Еще будучи молодым неженатым мужчиной, Эдди трижды уходил от матери и всякий раз возвращался домой. Мать умерла в своей квартире, в холле, полностью забаррикадировав своим грузным телом входную дверь, соседи, услыхав тяжелый стук, вызвали «скорую», и подоспевшей бригаде пришлось ломать дверь между кухней и лестничной клеткой. Четыре года спустя после смерти матери Эдди вернулся домой в четвертый и последний раз. По крайней мере, он сам так считал, что больше он уходить из дома не будет. «И снова дома, тра-ля-ля-ля, а дома Мира, большая свинья». Конечно, она была большая свинья, зато такая милая, добрая, и Эдди любил ее; у него не было никакой возможности проявить свою хитрость и независимость. Мира приворожила его, загипнотизировав своим всепонимающим взглядом мудрой змеи.
Эдди беспомощно вздрогнул всем телом: как будто вышел на улицу без калош и продрог до костей, простудился.
— Эдди,
Мира снова заплакала. Слезы были ее последним средством защиты, как когда-то у его матери: этаким оружием паралитического свойства, воздействующим на доброту и нежность, поражающим любую броню. Впрочем, Эдди редко облачался в броню перед кем бы то ни было; похоже, броня была не для его плеч.
Для матери слезы были не просто средством защиты, они служили оружием. Мира же редко использовала слезы столь циничным образом. Однако как бы то ни было, цинично или не цинично, сейчас она пытается использовать их именно так… и похоже, вот-вот преуспеет в своих целях. Эдди это заметил.

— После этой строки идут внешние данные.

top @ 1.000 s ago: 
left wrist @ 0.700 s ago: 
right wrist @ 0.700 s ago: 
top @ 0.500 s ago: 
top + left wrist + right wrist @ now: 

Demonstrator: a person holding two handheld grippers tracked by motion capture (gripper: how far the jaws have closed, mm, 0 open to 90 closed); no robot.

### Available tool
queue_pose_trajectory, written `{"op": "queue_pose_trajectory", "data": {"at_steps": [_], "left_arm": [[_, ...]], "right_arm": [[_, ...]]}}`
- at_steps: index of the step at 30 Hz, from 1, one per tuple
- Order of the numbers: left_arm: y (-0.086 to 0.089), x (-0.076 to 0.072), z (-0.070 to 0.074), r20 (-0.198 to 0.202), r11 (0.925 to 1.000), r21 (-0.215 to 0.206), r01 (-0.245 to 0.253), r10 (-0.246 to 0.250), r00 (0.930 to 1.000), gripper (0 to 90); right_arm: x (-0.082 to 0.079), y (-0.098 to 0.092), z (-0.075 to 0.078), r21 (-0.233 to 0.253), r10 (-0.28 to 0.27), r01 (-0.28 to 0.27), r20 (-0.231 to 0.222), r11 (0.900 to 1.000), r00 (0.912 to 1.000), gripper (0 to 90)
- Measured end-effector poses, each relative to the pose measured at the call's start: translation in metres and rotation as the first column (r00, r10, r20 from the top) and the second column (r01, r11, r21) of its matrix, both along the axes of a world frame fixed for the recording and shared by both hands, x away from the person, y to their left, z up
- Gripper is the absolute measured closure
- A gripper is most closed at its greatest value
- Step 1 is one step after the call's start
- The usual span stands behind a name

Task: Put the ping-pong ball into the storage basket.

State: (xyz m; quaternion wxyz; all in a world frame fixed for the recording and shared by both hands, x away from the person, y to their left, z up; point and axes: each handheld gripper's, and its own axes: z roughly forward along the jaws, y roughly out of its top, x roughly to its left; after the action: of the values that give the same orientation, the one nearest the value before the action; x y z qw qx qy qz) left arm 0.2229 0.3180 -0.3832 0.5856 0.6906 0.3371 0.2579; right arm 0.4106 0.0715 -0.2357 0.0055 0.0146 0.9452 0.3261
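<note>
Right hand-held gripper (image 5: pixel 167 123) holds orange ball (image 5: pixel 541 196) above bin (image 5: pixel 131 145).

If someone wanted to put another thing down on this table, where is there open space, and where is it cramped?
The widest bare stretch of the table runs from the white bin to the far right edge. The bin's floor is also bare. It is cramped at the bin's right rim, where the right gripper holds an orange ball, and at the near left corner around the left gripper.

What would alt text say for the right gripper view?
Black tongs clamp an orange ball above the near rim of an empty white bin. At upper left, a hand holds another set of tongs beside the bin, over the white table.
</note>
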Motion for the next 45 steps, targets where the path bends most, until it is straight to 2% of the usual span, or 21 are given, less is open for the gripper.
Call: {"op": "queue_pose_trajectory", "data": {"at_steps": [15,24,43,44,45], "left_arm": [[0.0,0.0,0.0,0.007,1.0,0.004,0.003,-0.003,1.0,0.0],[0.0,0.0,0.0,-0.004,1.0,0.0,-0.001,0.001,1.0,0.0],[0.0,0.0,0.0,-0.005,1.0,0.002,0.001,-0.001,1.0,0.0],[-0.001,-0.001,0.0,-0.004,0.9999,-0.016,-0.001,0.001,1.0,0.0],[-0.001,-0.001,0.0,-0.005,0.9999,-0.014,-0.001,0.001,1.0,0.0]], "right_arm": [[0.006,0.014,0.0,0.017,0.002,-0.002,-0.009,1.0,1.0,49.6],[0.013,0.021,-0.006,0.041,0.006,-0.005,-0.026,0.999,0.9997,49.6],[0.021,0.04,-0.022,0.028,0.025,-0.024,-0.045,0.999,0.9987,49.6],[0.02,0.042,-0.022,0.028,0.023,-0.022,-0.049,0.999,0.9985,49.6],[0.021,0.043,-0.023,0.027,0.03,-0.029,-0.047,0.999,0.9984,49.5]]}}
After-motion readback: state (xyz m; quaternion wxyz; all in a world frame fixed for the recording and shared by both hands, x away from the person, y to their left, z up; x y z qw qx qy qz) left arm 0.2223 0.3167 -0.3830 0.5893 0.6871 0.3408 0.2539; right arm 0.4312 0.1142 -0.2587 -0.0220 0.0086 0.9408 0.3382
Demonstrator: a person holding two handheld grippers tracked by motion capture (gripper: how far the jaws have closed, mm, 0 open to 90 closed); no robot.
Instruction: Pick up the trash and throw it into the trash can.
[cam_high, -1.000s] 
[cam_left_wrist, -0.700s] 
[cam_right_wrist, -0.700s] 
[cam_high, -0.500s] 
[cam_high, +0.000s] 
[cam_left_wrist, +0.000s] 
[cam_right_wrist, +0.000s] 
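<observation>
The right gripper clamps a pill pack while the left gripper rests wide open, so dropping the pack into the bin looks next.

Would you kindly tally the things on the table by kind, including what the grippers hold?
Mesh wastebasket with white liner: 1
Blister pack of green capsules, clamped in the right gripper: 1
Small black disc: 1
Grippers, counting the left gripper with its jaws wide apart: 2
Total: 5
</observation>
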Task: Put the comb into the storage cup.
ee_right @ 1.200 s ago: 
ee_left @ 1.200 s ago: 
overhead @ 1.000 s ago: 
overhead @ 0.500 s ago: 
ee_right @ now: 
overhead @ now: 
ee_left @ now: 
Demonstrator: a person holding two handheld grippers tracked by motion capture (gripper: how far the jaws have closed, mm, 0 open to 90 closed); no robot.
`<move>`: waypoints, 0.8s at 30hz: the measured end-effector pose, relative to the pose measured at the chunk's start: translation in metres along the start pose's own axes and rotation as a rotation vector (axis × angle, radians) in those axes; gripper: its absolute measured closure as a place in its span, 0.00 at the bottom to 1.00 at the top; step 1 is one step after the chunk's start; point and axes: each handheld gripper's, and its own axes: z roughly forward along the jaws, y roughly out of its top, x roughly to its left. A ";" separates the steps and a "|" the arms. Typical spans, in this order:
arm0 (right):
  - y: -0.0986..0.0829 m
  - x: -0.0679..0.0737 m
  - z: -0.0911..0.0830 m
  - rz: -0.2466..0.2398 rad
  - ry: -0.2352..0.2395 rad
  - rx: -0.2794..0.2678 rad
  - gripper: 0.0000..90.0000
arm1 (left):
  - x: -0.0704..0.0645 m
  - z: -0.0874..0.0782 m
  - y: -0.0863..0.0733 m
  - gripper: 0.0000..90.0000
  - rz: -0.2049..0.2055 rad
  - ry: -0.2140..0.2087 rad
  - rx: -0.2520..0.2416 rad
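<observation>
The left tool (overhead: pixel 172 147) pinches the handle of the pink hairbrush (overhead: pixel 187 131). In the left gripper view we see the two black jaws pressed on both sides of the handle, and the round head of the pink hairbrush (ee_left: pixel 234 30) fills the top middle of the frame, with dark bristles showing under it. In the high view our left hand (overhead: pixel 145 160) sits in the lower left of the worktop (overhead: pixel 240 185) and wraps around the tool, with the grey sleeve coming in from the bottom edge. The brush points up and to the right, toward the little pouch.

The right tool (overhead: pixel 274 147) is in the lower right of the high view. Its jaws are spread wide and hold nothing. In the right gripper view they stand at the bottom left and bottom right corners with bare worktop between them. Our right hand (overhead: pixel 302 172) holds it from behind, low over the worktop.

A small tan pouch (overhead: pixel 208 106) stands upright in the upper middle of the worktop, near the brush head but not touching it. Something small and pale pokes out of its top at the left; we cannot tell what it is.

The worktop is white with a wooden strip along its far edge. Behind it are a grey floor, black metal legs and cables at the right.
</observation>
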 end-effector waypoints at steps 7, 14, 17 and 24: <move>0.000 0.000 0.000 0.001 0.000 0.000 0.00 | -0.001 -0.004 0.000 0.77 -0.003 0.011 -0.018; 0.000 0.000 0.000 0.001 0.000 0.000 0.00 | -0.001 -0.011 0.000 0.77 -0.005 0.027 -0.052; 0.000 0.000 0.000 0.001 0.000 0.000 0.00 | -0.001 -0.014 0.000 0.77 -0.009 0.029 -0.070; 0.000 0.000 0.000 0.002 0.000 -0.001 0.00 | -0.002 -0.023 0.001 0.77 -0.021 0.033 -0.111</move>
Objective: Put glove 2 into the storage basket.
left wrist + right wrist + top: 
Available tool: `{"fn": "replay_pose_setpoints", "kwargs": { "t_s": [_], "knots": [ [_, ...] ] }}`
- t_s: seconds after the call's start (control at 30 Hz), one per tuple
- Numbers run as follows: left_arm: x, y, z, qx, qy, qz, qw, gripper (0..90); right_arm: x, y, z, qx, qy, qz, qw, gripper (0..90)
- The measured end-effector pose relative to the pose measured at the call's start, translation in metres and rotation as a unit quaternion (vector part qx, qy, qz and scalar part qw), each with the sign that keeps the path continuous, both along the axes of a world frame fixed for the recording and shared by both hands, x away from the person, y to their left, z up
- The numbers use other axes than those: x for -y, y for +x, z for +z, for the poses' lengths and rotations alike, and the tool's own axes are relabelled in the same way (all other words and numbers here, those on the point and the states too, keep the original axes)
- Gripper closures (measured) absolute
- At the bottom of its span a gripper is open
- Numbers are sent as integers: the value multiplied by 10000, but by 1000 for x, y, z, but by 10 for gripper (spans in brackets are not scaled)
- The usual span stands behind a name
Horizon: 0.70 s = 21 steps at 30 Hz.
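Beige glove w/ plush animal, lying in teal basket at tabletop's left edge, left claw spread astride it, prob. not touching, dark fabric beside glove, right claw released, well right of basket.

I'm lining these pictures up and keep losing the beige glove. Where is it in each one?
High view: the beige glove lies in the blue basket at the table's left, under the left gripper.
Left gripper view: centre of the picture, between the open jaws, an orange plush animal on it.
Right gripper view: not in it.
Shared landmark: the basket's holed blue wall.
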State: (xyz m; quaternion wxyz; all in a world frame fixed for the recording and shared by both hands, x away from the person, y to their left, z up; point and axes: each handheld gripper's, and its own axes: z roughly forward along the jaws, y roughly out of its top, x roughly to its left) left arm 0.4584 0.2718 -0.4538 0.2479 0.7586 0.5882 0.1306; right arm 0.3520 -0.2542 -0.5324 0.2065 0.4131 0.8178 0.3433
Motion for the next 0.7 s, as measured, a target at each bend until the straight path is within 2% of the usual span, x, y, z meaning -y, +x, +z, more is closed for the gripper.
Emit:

Но теперь он не мог допустить, чтобы жена опять взяла над ним верх. Проще простого предаваться печальным мыслям, как одиноко будет сидеть в поезде, идущем в Бостон во мраке ночи, когда чемодан покоится на верхней полке, а сумка с лекарствами от всех недугов лежит на полу между ног, меж тем как в груди нарастает с каждой минутою страх и ты начинаешь дрожать от этого страха. Проще простого позволить Мире увести себя в спальню и принимать от нее знаки любви: таблетки аспирина и спиртовые растирания. Позволить ей уложить себя в постель, где они могли бы заняться любовью, а могли бы обойтись и без этого.
Но он обещал. Дал слово.
— Подумай, Мира, — сказал Эдди, намеренно придав своему голосу сухость и жесткость.
Она устремила на него взгляд: в ее влажных беззащитных глазах был ужас.
«Надо попытаться ей объяснить, — подумал он, — объяснить по мере возможности. Мол, звонил Майк Хэнлон, сказал, что все началось опять. Высказать догадку-предположение, что приедет не он один, а и все остальные».
Однако то, что сорвалось с языка, оказалось куда более прозаичным:
— Утром первым делом сходи на почту. Поговори с Филом. Скажи ему, что мне пришлось срочно уехать и что ты повезешь Пасино…
— Эдди, но я никак не могу, — зарыдала Мира. — Он знаменитость, звезда. Если я собьюсь с пути, заблужусь, он накричит на меня. Я уверена, что накричит. Они все кричат на шоферов, когда те сбиваются с пути… Я заплачу… Может случиться авария… Наверняка случится. Эдди… Эдди… Тебе надо остаться дома!
Мира вздрогнула от его голоса, она обиделась, между тем Эдди схватил аспиратор, но не решался воспользоваться им по назначению. Мира усмотрела бы в этом слабость с его стороны и могла использовать это против него.
— Так противно, когда ты кричишь на меня, Эдди, — прошептала Мира.
— Мне самому противно, когда приходится это делать, — сказал он, и при этих словах Мира вздрогнула всем телом.